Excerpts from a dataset
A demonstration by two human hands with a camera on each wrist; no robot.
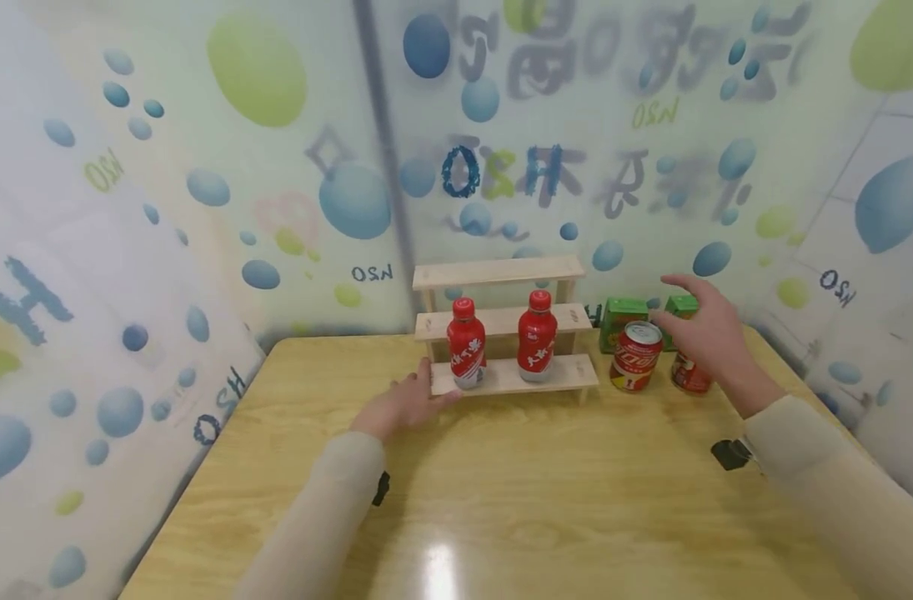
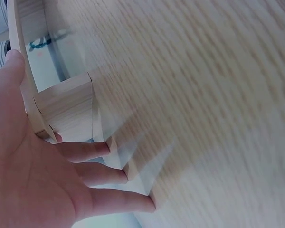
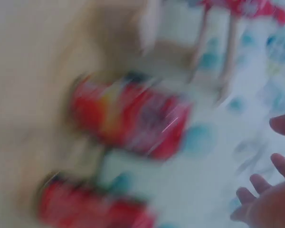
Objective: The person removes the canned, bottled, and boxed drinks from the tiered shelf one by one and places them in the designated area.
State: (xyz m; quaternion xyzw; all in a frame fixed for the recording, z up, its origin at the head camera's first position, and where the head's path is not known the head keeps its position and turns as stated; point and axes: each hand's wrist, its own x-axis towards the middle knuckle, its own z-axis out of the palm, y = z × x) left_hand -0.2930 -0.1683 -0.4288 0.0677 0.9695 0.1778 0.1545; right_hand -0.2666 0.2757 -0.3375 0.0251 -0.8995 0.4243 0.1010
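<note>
- Left hand [image 1: 405,403]: at the left end of the wooden rack [image 1: 501,322], its thumb and index finger gripping the front left corner of the lowest step; the other three fingers are stretched out, their tips touching the tabletop [image 1: 546,483].
- The rack, with three steps, stands near the middle of the tabletop's back edge.
- Left red bottle [image 1: 467,346]: upright on the lowest step, left of its middle.
- Right red bottle [image 1: 537,337]: upright on the same step, right of its middle, apart from the first.
- Left green box [image 1: 623,312]: by the tabletop's back edge, behind the left can [image 1: 636,358], which stands upright.
- Right green box [image 1: 679,306] and right can [image 1: 689,377]: toward the back right corner, partly hidden.
- Right hand [image 1: 707,333]: beside them, thumb and fingers spread apart, holding nothing.
</note>
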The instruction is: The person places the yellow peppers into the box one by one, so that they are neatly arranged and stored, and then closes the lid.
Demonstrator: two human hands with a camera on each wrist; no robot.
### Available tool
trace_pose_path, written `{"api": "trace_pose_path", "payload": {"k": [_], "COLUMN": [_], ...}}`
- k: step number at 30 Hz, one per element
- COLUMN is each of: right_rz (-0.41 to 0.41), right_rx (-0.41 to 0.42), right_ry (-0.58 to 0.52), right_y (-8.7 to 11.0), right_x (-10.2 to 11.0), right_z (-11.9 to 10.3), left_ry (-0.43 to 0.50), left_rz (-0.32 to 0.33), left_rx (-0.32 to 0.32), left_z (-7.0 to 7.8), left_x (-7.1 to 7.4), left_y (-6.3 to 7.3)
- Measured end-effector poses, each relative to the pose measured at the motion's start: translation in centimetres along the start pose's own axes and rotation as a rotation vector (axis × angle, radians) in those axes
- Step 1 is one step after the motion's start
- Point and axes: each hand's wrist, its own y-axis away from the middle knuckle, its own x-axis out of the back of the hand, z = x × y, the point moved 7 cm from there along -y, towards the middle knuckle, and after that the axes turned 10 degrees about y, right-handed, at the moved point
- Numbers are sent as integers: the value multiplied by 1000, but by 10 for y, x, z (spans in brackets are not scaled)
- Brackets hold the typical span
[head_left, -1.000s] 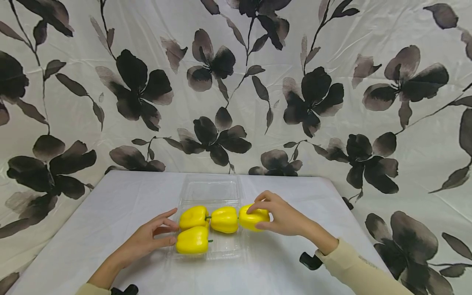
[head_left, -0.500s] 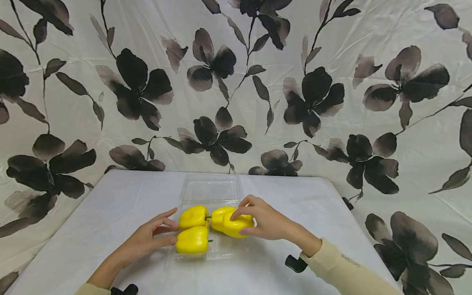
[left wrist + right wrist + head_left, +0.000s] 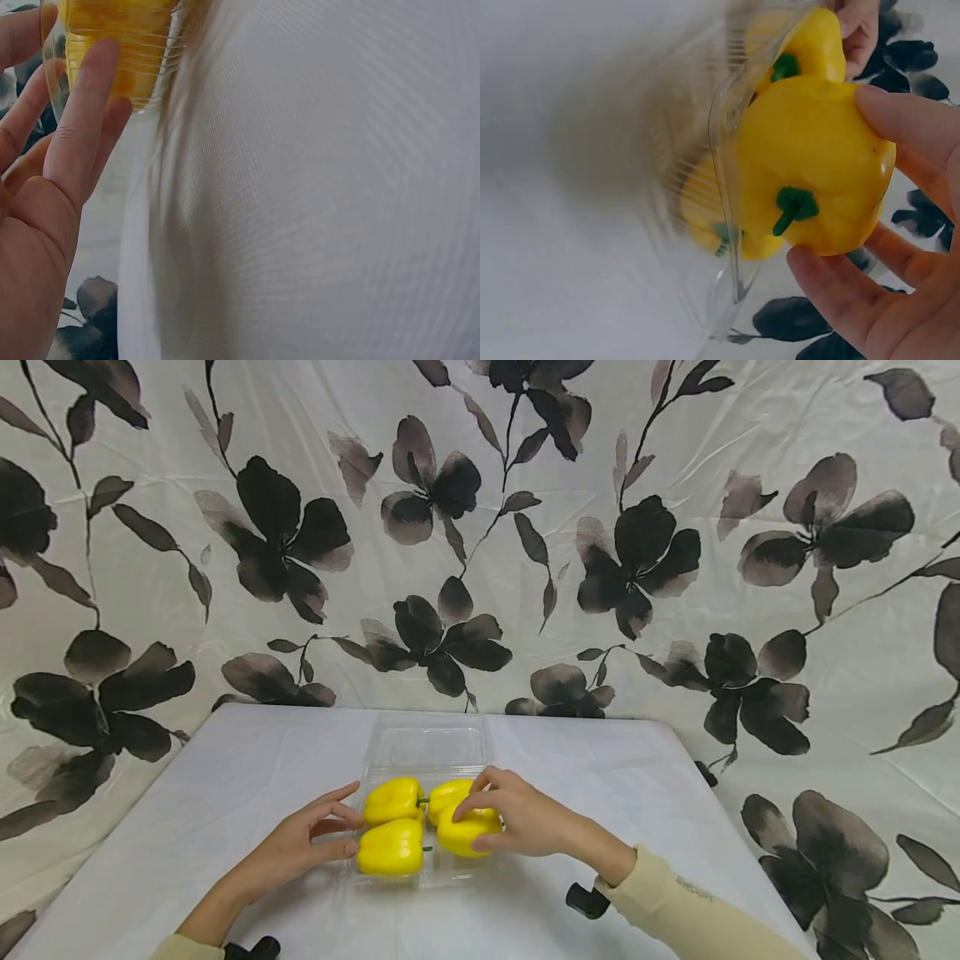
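Observation:
My right hand [image 3: 528, 818] grips a yellow bell pepper [image 3: 463, 837] between thumb and fingers, over the front right of a clear plastic clamshell container [image 3: 450, 875]. In the right wrist view the held pepper [image 3: 817, 150] has its green stem toward the camera and overlaps the container's rim. Two yellow peppers sit in the left half, one at the back [image 3: 392, 802] and one in front [image 3: 390, 847]. A third pepper [image 3: 447, 795] lies at the back right, partly hidden. My left hand [image 3: 303, 843] rests its fairly straight fingers against the ribbed left wall [image 3: 146, 56].
The container's raised lid [image 3: 427, 747] lies back behind the tray. A white cloth [image 3: 262, 760] covers the table. Behind it hangs a curtain [image 3: 540, 585] with dark flowers. Black wrist cameras show by both sleeves.
My right hand has carried its pepper leftward and toward me, from beyond the container's right side to over its front right part. The left hand has stayed in place.

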Motion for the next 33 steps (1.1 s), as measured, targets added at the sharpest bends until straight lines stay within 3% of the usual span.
{"api": "trace_pose_path", "payload": {"k": [14,33], "right_rz": [-75,-48], "right_rx": [-23,-14], "right_ry": [14,6], "right_y": [-5,-6], "right_x": [-15,-27], "right_z": [-6,-7], "left_ry": [-4,4], "left_rz": [4,1], "left_rx": [3,14], "left_z": [1,2], "left_x": [0,-1], "left_y": [1,1]}}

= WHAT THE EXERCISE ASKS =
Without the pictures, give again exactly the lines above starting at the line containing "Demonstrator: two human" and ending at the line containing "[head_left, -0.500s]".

= TASK RESPONSE =
Demonstrator: two human hands with a camera on each wrist; no robot.
### Available tool
trace_pose_path, written `{"api": "trace_pose_path", "payload": {"k": [_], "COLUMN": [_], ...}}`
- k: step number at 30 Hz, one per element
- COLUMN is each of: right_rz (-0.41 to 0.41), right_rx (-0.41 to 0.42), right_ry (-0.58 to 0.52), right_y (-8.7 to 11.0), right_x (-10.2 to 11.0), right_z (-11.9 to 10.3), left_ry (-0.43 to 0.50), left_rz (-0.32 to 0.33), left_rx (-0.32 to 0.32), left_z (-7.0 to 7.8), left_x (-7.1 to 7.4), left_y (-6.3 to 7.3)
- Measured end-effector poses, each relative to the pose measured at the motion's start: translation in centimetres along the start pose's own axes and rotation as a rotation vector (axis × angle, radians) in those axes
- Step 1 is one step after the motion's start
- Point and axes: each hand's wrist, its own y-axis away from the middle knuckle, its own x-axis out of the back of the hand, z = x × y, the point moved 7 cm from there along -y, towards the middle knuckle, and after that the axes turned 10 degrees about y, right-handed, at the moved point
- Numbers are sent as integers: the value multiplied by 1000, but by 10 for y, x, z (spans in brackets are not scaled)
- Brackets hold the typical span
[head_left, -1.000s] 
[head_left, -0.500s] 

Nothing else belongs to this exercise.